W. Fitzhugh Brundage wrote in The Journal of Blacks in Higher Education that

Blackmon deserves high praise for this deeply moving and troubling history. He especially deserves praise for teasing out the largest implications of his research. He aptly, and carefully, draws parallels between the corporate responsibility of companies that exploited slave labor in Nazi Germany and that of southerners who bought convict labor.

In the Sunday Gazette-Mail, Chris Vognar called the book "chilling, doggedly reported and researched". A review in the Rocky Mountain News stated of the book, "Displaying meticulous research, and personalizing the larger story through individual experiences, Blackmon's book opens the eyes and wrenches the gut."

African American Studies scholar James Smethurst was more critical, writing in The Boston Globe that "this catalogue of the nadir is one of the book's weaknesses, since it sometimes departs from its account of peonage without much transition. Paying more attention to the considerable presence of involuntary servitude in African-American literature and intellectual history, reaching back to Charles Chesnutt and Paul Laurence Dunbar, would have helped". However, he concludes that "the book vividly and engagingly recalls the horror and sheer magnitude of such neo-slavery and reminds us how long after emancipation such practices persisted."

Slavery by Another Name was awarded the 2009 Pulitzer Prize for General Nonfiction. The award committee called it "a precise and eloquent work that examines a deliberate system of racial suppression and rescues a multitude of atrocities from virtual obscurity."
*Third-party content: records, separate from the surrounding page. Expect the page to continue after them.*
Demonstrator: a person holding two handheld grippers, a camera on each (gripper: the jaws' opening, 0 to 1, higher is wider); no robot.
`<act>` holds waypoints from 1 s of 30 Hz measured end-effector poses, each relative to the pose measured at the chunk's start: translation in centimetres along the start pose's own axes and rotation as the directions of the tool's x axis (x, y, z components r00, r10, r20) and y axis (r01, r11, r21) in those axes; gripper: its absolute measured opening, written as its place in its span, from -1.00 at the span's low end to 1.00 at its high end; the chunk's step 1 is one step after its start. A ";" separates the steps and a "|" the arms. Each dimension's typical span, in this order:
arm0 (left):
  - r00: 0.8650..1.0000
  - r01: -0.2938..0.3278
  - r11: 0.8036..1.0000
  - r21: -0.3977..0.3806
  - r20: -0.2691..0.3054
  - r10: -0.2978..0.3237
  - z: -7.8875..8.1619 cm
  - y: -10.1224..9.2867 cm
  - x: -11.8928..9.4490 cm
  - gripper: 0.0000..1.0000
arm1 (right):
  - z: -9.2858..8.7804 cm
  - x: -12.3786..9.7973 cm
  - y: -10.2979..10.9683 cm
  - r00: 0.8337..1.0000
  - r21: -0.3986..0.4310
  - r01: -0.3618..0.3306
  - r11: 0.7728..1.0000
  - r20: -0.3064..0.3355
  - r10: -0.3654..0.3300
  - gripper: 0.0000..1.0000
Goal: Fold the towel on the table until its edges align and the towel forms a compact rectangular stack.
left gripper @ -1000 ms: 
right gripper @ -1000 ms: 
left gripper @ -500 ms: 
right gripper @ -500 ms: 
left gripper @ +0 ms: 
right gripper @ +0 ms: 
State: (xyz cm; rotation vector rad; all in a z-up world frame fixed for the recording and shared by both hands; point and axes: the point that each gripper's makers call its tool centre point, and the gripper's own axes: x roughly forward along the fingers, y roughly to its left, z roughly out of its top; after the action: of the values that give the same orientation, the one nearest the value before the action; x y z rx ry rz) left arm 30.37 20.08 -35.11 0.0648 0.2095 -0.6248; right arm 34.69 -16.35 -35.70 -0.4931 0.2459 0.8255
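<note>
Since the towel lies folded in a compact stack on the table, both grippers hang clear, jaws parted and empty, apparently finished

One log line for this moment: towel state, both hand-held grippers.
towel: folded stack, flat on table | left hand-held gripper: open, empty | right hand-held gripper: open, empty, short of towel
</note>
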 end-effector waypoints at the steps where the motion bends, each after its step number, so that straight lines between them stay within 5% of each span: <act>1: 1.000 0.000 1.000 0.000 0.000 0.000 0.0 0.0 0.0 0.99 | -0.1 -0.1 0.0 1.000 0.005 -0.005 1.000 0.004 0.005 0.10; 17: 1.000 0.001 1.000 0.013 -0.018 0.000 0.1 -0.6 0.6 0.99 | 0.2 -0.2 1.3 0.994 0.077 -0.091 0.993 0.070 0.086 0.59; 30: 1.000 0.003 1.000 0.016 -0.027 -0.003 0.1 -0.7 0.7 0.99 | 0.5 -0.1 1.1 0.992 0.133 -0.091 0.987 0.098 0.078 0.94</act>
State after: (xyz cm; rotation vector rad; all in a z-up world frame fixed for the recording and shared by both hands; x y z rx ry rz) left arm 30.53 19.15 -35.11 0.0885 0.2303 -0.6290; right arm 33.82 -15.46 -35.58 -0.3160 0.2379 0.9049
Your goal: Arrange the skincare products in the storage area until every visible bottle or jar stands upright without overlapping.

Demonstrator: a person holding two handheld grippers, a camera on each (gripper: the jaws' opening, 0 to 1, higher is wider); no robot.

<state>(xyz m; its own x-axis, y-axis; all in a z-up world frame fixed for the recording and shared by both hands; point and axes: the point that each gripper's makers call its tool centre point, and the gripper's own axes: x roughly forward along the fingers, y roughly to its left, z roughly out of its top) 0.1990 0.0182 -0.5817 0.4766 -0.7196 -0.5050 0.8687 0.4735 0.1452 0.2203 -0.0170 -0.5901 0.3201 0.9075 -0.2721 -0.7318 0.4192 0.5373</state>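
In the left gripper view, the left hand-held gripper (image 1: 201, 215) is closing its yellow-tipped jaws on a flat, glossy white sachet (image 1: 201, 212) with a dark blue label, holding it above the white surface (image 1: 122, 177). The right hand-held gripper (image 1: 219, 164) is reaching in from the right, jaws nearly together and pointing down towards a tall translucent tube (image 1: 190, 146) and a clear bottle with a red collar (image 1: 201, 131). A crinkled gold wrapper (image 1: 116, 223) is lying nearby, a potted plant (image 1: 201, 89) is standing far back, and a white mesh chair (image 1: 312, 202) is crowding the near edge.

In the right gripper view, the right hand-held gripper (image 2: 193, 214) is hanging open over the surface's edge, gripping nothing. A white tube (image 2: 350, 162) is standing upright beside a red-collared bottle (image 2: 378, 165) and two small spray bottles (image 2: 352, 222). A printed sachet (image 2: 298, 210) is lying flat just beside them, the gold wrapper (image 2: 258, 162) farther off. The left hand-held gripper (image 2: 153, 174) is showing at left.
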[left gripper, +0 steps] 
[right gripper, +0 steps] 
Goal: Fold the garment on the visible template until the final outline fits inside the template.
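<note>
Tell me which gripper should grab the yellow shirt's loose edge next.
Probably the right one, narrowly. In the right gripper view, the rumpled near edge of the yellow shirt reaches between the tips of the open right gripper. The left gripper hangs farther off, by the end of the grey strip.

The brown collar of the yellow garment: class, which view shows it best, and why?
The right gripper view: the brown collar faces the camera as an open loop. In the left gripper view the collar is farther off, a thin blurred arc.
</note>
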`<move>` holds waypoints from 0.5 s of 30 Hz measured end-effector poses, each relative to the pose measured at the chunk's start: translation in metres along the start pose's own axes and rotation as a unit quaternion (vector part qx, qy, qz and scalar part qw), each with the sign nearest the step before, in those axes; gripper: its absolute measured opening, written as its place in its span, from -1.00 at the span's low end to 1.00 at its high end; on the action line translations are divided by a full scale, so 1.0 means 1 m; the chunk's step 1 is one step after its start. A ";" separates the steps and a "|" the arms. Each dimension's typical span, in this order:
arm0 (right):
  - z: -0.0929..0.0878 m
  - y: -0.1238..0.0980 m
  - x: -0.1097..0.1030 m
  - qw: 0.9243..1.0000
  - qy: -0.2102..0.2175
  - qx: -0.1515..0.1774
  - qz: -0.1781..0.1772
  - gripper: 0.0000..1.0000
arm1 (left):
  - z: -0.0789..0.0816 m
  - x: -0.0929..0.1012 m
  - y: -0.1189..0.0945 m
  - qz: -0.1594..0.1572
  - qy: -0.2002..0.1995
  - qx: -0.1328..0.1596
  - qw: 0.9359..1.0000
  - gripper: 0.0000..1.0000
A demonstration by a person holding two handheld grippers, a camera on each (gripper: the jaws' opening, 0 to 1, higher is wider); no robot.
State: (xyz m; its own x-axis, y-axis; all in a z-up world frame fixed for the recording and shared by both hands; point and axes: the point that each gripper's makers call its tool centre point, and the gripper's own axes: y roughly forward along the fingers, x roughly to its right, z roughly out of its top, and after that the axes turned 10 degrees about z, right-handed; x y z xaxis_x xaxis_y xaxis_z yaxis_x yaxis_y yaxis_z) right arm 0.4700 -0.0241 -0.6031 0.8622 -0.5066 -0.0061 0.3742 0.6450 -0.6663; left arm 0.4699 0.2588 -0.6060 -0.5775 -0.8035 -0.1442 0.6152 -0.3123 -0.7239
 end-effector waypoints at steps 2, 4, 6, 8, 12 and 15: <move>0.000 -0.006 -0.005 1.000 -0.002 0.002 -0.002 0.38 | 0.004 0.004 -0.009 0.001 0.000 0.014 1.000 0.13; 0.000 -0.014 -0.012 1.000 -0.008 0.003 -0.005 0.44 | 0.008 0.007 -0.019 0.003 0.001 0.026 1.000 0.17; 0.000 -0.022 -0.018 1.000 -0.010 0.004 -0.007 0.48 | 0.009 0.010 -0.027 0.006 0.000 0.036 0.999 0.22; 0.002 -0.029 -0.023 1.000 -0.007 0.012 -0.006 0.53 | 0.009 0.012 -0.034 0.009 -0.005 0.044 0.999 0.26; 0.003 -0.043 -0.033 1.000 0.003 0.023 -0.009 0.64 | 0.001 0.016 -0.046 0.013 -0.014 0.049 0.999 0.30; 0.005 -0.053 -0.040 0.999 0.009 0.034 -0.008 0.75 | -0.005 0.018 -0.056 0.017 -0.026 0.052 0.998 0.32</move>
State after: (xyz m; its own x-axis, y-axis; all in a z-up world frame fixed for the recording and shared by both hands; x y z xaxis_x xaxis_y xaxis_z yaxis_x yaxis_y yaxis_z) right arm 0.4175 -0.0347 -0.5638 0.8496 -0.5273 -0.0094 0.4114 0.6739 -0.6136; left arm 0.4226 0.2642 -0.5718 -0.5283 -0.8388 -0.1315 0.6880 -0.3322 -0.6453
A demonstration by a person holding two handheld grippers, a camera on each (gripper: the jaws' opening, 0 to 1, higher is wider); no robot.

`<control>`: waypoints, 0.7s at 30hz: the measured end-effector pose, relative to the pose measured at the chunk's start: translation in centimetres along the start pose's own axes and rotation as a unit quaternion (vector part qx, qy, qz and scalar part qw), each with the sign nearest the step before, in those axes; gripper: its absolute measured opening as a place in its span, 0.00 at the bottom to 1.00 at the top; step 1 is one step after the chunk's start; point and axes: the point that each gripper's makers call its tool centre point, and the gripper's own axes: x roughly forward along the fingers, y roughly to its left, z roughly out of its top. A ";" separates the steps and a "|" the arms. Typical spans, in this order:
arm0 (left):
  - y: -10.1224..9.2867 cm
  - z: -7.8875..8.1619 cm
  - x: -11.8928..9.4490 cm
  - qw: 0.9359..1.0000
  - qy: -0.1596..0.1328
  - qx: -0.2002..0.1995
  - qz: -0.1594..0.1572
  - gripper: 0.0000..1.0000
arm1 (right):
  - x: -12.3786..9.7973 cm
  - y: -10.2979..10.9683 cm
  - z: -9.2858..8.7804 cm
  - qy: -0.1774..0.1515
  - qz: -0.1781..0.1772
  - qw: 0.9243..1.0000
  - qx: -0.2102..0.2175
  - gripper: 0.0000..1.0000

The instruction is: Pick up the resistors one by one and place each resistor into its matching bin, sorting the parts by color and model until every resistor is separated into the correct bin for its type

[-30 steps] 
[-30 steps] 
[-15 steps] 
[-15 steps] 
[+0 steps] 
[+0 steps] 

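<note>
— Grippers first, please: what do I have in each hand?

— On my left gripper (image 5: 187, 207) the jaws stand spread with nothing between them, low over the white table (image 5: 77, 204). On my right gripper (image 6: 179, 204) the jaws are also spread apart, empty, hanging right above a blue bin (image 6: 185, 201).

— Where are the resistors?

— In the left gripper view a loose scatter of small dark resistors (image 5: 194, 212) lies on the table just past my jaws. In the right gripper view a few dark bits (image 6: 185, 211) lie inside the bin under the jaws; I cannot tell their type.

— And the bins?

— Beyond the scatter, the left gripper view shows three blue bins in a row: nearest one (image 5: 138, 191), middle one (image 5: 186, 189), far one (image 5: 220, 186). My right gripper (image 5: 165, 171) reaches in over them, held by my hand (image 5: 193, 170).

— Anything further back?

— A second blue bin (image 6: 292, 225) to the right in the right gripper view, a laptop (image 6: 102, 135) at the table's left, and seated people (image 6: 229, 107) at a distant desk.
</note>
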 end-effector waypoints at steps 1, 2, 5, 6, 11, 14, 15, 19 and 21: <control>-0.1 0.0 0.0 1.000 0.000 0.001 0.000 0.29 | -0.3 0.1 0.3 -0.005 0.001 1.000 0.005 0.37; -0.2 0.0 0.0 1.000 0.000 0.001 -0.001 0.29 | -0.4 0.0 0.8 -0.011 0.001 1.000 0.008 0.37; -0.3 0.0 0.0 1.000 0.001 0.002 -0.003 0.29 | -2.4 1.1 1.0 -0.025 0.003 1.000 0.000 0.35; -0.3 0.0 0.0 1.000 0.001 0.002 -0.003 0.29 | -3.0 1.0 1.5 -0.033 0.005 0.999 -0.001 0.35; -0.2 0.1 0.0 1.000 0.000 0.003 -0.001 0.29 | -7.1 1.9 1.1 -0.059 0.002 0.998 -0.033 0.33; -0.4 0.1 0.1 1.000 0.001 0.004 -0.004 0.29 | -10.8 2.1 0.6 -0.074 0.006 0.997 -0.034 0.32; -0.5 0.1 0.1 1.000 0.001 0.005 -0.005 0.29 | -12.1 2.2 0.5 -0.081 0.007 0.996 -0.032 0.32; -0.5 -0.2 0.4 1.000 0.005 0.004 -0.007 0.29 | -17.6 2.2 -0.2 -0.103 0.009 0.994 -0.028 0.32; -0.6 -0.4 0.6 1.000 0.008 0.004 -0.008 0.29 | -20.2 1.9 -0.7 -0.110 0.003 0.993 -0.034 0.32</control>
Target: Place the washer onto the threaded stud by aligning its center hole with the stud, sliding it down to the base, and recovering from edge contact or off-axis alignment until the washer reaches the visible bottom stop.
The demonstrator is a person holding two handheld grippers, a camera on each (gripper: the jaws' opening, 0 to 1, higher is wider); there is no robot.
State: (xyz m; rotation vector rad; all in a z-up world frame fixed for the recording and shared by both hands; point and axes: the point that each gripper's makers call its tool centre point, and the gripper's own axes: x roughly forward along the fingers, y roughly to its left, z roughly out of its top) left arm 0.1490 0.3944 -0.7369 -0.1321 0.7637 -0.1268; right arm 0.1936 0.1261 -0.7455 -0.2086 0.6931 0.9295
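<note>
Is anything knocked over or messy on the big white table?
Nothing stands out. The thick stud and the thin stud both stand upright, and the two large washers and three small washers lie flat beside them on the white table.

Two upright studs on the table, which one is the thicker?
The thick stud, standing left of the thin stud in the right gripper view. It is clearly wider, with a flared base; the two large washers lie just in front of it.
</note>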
In 2011, Mark Melvin, an inmate at the Kilby Correctional Facility, was banned from reading the book by Alabama Department of Corrections officials. They described it as "an attempt to incite violence based on race, religion, sex, creed or nationality". Melvin filed a lawsuit stating that his First Amendment rights had been violated. Blackmon said of the officials' actions that "The idea that a book like mine is somehow incendiary or a call to violence is so absurd".

== Film adaptation ==
Slavery by Another Name was adapted as a 90-minute documentary film, which premiered on PBS in February 2012. The film was executive produced by Catherine Allan of Twin Cities Public Television, co-executive produced by Blackmon, directed by Sam Pollard, written by Sheila Curran Bernard, and narrated by Laurence Fishburne. It was funded in part by the National Endowment for the Humanities. Slavery by Another Name premiered in competition at the Sundance Film Festival in January 2012. The film is streaming free online, in English and with Haitian-Creole, Portuguese, and Spanish subtitles. A 20-minute classroom version with curriculum materials is also available.

Neil Genzliger of The New York Times wrote of the film that "by filling in an overlooked part of black history, this sobering film enhances our understanding of why race issues have proved so intractable."

Daniel Fienberg of Hitfix, viewing the film at Sundance, wrote

Slavery By Another Name is sturdy and well-researched stuff and it will play well when it airs on PBS next month and it should play well in the future in classrooms, but as a film festival entry, it isn't nearly confident enough in its artistry. There's no harm in a dry history lesson, but Pollard may have hoped to achieve more than that.

Kunbi Tinuoye, writing for the Griot, described the film as a "powerful documentary" that "challenges the widely held belief that the enslavement of African-Americans ended with President Abraham Lincoln's Emancipation Proclamation in 1863."

The film was one of four projects (together with The Abolitionists, The Loving Story and Freedom Riders) included in "Created Equal: America's Civil Rights Struggle "—a nationwide community engagement initiative of the National Endowment for the Humanities and the Gilder-Lehrman Institute of American History, designed to reach 500 communities between September 2013 and extended from December 2016 to December 2018.